### WHAT IS BEING ASKED
Repeat exactly, please, the opening lines of the data below, through and including the line where "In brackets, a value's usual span" sits.

[Records drawn from a dataset]

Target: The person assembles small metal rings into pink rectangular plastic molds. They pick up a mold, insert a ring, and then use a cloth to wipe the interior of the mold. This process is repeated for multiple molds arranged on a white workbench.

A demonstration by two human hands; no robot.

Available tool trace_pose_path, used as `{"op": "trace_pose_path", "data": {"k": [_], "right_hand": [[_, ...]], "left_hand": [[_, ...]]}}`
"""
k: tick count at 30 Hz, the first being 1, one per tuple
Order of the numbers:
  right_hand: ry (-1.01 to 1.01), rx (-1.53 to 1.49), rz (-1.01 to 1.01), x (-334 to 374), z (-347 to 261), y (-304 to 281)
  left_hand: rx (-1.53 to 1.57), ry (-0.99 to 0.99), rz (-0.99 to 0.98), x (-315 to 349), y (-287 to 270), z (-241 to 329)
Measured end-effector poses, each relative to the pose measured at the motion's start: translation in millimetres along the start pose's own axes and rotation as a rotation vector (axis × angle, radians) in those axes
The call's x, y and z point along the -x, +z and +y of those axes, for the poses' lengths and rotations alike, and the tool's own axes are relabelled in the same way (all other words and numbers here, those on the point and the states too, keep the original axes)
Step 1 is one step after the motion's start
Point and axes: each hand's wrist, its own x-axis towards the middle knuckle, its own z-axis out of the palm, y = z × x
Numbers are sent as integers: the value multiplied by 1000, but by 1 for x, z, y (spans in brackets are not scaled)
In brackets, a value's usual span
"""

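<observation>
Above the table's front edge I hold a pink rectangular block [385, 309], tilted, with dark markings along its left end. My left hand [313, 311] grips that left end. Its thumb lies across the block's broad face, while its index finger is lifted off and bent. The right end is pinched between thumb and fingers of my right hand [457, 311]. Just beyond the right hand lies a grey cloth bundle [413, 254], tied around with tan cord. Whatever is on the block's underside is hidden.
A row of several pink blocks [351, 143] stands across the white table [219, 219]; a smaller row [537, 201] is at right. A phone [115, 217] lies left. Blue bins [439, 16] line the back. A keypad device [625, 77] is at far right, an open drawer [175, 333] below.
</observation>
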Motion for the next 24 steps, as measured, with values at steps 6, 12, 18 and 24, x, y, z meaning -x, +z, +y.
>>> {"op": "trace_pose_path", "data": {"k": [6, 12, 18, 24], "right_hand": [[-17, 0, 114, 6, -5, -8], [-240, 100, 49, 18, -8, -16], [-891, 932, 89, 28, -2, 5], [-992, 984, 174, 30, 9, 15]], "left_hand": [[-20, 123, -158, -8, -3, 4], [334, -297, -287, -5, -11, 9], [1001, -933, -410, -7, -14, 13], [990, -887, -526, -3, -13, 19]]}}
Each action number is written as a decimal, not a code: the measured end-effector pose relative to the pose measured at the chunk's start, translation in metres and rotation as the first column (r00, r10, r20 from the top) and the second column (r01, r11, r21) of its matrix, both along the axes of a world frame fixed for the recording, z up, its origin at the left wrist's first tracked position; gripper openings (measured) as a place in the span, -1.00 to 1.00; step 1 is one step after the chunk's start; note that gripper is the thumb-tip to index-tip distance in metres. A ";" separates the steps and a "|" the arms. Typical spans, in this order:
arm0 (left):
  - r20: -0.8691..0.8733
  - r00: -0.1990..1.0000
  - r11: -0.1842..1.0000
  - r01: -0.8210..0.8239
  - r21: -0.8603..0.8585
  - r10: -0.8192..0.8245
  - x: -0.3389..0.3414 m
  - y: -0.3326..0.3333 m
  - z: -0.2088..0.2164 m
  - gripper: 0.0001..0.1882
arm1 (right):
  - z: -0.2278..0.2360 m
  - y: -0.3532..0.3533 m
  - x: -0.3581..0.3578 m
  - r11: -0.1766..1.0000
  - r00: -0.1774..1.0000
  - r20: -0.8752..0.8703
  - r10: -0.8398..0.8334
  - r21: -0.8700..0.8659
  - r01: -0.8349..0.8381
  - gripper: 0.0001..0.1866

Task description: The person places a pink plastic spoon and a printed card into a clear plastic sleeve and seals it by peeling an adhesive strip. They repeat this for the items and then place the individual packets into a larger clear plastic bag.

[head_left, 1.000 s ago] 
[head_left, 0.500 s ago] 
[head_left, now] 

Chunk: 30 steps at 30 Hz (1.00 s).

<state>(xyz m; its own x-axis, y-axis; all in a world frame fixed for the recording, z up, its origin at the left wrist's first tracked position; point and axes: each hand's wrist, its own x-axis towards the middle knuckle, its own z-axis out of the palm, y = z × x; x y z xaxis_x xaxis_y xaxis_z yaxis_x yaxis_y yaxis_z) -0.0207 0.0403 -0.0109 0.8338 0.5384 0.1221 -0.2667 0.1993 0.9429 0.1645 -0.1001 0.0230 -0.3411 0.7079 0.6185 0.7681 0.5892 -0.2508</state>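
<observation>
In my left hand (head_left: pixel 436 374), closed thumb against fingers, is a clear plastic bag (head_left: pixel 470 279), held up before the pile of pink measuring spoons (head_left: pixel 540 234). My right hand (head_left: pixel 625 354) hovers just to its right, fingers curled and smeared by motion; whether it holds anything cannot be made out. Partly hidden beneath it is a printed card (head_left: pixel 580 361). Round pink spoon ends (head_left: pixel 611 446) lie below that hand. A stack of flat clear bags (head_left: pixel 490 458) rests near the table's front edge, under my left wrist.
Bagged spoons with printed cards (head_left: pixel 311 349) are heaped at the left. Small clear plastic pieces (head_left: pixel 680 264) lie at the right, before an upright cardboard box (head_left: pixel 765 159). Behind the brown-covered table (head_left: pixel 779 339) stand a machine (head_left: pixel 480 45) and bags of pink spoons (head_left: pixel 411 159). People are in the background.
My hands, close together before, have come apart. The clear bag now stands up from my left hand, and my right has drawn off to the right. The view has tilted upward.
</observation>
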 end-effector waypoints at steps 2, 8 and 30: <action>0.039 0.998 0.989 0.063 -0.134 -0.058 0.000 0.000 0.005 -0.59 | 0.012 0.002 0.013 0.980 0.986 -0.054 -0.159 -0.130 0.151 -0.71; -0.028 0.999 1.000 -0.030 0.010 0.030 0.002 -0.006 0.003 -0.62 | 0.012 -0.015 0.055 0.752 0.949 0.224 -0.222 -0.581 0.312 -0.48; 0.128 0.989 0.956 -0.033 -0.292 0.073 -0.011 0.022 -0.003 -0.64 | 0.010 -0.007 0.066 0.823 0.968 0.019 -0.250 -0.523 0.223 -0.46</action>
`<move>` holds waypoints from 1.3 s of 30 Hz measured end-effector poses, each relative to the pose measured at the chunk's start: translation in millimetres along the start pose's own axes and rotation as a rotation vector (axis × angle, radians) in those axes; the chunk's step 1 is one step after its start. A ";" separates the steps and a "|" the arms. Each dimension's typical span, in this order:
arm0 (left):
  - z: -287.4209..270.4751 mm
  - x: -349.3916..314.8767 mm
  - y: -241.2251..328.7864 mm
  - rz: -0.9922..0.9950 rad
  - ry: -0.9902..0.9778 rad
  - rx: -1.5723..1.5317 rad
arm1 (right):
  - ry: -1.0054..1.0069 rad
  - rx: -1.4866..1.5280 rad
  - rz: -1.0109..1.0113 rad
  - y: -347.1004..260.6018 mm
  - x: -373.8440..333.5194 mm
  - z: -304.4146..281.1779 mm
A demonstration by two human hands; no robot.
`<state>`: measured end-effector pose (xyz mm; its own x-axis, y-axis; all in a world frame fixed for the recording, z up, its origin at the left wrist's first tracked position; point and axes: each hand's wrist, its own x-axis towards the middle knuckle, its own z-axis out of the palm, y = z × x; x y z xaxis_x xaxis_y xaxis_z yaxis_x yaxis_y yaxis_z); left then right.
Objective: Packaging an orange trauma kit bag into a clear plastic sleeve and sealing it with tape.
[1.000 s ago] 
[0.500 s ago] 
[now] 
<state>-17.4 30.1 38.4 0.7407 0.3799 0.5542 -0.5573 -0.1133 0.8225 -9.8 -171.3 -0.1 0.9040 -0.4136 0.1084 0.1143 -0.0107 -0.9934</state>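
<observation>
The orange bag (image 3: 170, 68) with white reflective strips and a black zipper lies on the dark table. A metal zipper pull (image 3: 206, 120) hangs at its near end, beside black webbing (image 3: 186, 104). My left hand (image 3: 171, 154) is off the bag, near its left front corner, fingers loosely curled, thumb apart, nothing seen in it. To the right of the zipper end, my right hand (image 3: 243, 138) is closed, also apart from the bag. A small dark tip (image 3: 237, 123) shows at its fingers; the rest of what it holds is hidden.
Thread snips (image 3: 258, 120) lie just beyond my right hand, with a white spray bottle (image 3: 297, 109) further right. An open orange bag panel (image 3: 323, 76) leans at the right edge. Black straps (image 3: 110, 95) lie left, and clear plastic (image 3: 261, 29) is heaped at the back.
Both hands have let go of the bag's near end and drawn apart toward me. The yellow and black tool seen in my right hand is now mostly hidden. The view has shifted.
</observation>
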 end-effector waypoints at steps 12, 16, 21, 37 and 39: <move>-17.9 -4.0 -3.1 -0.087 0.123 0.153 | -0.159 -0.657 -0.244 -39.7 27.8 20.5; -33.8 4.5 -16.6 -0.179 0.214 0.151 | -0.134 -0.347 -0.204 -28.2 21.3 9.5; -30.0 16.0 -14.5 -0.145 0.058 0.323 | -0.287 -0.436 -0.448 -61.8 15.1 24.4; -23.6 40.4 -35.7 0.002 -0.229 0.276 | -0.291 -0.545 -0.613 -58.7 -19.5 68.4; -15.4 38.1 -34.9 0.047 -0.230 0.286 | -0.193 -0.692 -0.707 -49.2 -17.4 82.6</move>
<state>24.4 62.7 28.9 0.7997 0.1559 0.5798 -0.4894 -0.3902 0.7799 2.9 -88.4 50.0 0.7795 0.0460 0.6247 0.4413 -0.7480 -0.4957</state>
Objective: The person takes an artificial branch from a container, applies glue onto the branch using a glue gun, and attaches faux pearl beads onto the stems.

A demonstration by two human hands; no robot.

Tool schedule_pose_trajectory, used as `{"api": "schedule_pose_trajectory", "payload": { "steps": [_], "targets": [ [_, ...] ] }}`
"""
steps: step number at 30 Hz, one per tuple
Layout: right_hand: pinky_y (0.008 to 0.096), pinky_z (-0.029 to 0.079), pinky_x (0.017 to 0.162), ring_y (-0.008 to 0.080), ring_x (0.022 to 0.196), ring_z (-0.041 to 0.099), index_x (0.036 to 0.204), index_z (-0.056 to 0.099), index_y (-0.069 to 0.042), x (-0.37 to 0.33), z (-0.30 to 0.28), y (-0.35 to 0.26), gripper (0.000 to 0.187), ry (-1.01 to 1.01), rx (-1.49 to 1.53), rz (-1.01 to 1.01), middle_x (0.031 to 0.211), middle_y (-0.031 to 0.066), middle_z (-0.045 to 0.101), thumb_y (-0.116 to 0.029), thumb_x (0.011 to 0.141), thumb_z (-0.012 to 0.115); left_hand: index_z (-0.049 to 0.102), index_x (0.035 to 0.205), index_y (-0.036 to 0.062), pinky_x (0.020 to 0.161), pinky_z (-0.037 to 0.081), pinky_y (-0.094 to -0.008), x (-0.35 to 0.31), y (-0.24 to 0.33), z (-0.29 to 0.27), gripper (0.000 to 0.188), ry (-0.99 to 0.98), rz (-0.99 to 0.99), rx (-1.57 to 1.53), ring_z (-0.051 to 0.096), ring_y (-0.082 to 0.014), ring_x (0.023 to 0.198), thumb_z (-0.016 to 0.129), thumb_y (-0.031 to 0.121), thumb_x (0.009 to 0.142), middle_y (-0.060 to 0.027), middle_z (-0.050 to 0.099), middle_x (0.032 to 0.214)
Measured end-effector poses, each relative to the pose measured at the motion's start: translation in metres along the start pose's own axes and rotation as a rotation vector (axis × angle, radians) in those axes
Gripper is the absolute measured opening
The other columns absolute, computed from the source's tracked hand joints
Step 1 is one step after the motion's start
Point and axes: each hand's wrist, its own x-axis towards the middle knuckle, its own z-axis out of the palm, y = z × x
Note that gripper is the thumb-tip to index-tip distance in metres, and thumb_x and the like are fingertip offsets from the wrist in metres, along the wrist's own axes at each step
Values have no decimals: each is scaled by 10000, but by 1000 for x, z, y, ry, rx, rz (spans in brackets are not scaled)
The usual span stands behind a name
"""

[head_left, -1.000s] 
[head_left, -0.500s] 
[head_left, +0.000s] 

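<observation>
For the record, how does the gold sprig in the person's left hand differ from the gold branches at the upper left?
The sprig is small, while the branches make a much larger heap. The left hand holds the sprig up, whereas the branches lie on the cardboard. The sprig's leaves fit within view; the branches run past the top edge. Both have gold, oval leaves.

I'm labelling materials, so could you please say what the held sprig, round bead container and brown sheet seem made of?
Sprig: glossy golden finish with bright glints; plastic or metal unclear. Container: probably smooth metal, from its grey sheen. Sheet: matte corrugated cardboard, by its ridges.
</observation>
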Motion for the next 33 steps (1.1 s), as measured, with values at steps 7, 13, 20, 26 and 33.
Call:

### ANSWER FOR THIS EXERCISE
Target: The person assembles small metal rings into pink rectangular plastic molds. They pick up a mold, insert a ring, and then use a cloth to wipe the interior of the mold. This process is repeated for multiple molds arranged on a white workbench.

A demonstration by two human hands; no robot.

Available tool trace_pose_path, used as `{"op": "trace_pose_path", "data": {"k": [_], "right_hand": [[_, ...]], "left_hand": [[_, ...]]}}`
"""
k: tick count at 30 Hz, the first being 1, one per tuple
Order of the numbers:
  right_hand: ry (-1.01 to 1.01), rx (-1.53 to 1.49), rz (-1.01 to 1.01), x (-334 to 374), z (-347 to 261), y (-304 to 281)
  left_hand: rx (-1.53 to 1.57), ry (-0.99 to 0.99), rz (-0.99 to 0.98), x (-315 to 349), y (-287 to 270), z (-241 to 329)
Measured end-effector poses, each relative to the pose measured at the motion's start: translation in millimetres along the start pose's own axes and rotation as a rotation vector (axis × angle, radians) in those axes
The call's x, y and z point along the -x, +z and +y of those axes, for the poses' lengths and rotations alike, and the tool's own axes are relabelled in the same way (all other words and numbers here, those on the point and the states too, keep the original axes)
Step 1 is one step after the motion's start
Point and axes: each hand's wrist, its own x-axis towards the middle knuckle, its own z-axis out of the palm, y = z × x
Numbers are sent as integers: the value multiplied by 1000, but by 1 for x, z, y (spans in brackets are not scaled)
In brackets, a value's usual span

What appears above is the complete answer to the exercise.